- **WHAT TO WORK ON**
Once you have read the entries, copy all of them exactly.

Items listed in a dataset
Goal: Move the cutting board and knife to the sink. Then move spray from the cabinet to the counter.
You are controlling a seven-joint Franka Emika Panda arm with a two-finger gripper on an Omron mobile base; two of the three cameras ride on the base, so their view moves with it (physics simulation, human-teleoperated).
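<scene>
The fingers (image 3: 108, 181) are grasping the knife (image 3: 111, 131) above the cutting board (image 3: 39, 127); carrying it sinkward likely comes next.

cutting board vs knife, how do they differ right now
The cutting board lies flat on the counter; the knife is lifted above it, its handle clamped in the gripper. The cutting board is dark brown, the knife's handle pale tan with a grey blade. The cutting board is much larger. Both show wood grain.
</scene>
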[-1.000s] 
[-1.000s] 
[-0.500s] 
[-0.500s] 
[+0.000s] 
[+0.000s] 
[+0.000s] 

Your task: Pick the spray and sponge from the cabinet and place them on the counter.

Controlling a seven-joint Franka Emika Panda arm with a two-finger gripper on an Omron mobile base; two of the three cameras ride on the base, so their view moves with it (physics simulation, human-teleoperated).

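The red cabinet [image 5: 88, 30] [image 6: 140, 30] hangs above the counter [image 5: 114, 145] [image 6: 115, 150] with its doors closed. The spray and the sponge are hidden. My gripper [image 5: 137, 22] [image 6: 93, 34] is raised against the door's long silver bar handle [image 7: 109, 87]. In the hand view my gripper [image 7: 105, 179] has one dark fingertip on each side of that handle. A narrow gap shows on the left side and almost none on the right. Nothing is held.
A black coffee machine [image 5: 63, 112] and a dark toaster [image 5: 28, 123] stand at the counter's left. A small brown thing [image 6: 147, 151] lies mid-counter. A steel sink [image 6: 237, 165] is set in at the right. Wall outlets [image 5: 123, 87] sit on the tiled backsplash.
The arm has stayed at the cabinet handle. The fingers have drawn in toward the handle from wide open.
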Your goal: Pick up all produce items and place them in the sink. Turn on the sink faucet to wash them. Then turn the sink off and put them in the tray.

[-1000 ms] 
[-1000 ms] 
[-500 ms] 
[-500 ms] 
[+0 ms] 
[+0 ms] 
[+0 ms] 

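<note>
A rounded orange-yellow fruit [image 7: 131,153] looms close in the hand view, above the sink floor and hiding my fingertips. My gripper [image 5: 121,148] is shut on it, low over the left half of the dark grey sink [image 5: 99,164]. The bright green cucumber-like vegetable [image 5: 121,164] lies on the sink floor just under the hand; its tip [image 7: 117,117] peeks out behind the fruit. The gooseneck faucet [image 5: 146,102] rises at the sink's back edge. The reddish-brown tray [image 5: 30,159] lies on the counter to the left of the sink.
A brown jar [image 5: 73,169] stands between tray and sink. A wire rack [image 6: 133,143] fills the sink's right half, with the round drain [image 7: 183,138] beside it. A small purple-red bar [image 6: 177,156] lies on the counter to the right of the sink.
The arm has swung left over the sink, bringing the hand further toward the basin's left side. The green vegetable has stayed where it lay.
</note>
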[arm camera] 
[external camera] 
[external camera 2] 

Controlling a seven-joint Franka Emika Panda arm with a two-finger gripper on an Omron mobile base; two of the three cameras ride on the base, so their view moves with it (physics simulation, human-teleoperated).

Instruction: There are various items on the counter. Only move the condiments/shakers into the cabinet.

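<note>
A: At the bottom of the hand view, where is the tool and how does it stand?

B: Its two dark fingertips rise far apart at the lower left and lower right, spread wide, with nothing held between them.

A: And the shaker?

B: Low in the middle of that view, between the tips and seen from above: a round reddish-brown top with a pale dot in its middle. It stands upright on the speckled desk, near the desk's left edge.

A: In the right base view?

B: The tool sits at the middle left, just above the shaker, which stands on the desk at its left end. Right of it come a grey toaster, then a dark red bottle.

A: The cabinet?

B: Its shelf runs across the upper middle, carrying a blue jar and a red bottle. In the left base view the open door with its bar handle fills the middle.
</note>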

- **ANSWER TO THE PROBLEM**
Goal: Move the cutting board and knife to the sink. Then move spray from the cabinet to the counter.
You are controlling a seven-joint Franka Emika Panda arm with a two-finger gripper on an Omron mobile base; two of the three cameras ride on the base, so their view moves with it (physics simulation, human-teleoperated).
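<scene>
The fingers (image 3: 108, 181) are grasping the knife (image 3: 111, 131) above the cutting board (image 3: 39, 127); carrying it sinkward likely comes next.

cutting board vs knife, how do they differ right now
The cutting board lies flat on the counter; the knife is lifted above it, its handle clamped in the gripper. The cutting board is dark brown, the knife's handle pale tan with a grey blade. The cutting board is much larger. Both show wood grain.
</scene>
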[-1.000s] 
[-1.000s] 
[-0.500s] 
[-0.500s] 
[+0.000s] 
[+0.000s] 
[+0.000s] 

Your task: Pick the spray and sponge from the cabinet and place them on the counter.

Controlling a seven-joint Franka Emika Panda arm with a two-finger gripper on an Omron mobile base; two of the three cameras ride on the base, so their view moves with it (physics simulation, human-teleoperated).

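The red cabinet [image 5: 88, 30] [image 6: 140, 30] hangs above the counter [image 5: 114, 145] [image 6: 115, 150] with its doors closed. The spray and the sponge are hidden. My gripper [image 5: 137, 22] [image 6: 93, 34] is raised against the door's long silver bar handle [image 7: 109, 87]. In the hand view my gripper [image 7: 105, 179] has one dark fingertip on each side of that handle. A narrow gap shows on the left side and almost none on the right. Nothing is held.
A black coffee machine [image 5: 63, 112] and a dark toaster [image 5: 28, 123] stand at the counter's left. A small brown thing [image 6: 147, 151] lies mid-counter. A steel sink [image 6: 237, 165] is set in at the right. Wall outlets [image 5: 123, 87] sit on the tiled backsplash.
The arm has stayed at the cabinet handle. The fingers have drawn in toward the handle from wide open.
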Your goal: Pick up all produce items and place them in the sink. Turn on the sink faucet to wash them. Then turn the sink off and put them in the tray.

[-1000 ms] 
[-1000 ms] 
[-500 ms] 
[-500 ms] 
[+0 ms] 
[+0 ms] 
[+0 ms] 

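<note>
A rounded orange-yellow fruit [image 7: 131,153] looms close in the hand view, above the sink floor and hiding my fingertips. My gripper [image 5: 121,148] is shut on it, low over the left half of the dark grey sink [image 5: 99,164]. The bright green cucumber-like vegetable [image 5: 121,164] lies on the sink floor just under the hand; its tip [image 7: 117,117] peeks out behind the fruit. The gooseneck faucet [image 5: 146,102] rises at the sink's back edge. The reddish-brown tray [image 5: 30,159] lies on the counter to the left of the sink.
A brown jar [image 5: 73,169] stands between tray and sink. A wire rack [image 6: 133,143] fills the sink's right half, with the round drain [image 7: 183,138] beside it. A small purple-red bar [image 6: 177,156] lies on the counter to the right of the sink.
The arm has swung left over the sink, bringing the hand further toward the basin's left side. The green vegetable has stayed where it lay.
</note>
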[arm camera] 
[external camera] 
[external camera 2] 

Controlling a seven-joint Franka Emika Panda arm with a two-finger gripper on an Omron mobile base; two of the three cameras ride on the base, so their view moves with it (physics simulation, human-teleoperated).

Instruction: There are various items on the counter. Only move the condiments/shakers into the cabinet.

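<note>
A: At the bottom of the hand view, where is the tool and how does it stand?

B: Its two dark fingertips rise far apart at the lower left and lower right, spread wide, with nothing held between them.

A: And the shaker?

B: Low in the middle of that view, between the tips and seen from above: a round reddish-brown top with a pale dot in its middle. It stands upright on the speckled desk, near the desk's left edge.

A: In the right base view?

B: The tool sits at the middle left, just above the shaker, which stands on the desk at its left end. Right of it come a grey toaster, then a dark red bottle.

A: The cabinet?

B: Its shelf runs across the upper middle, carrying a blue jar and a red bottle. In the left base view the open door with its bar handle fills the middle.
</note>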

This exercise requires nothing further.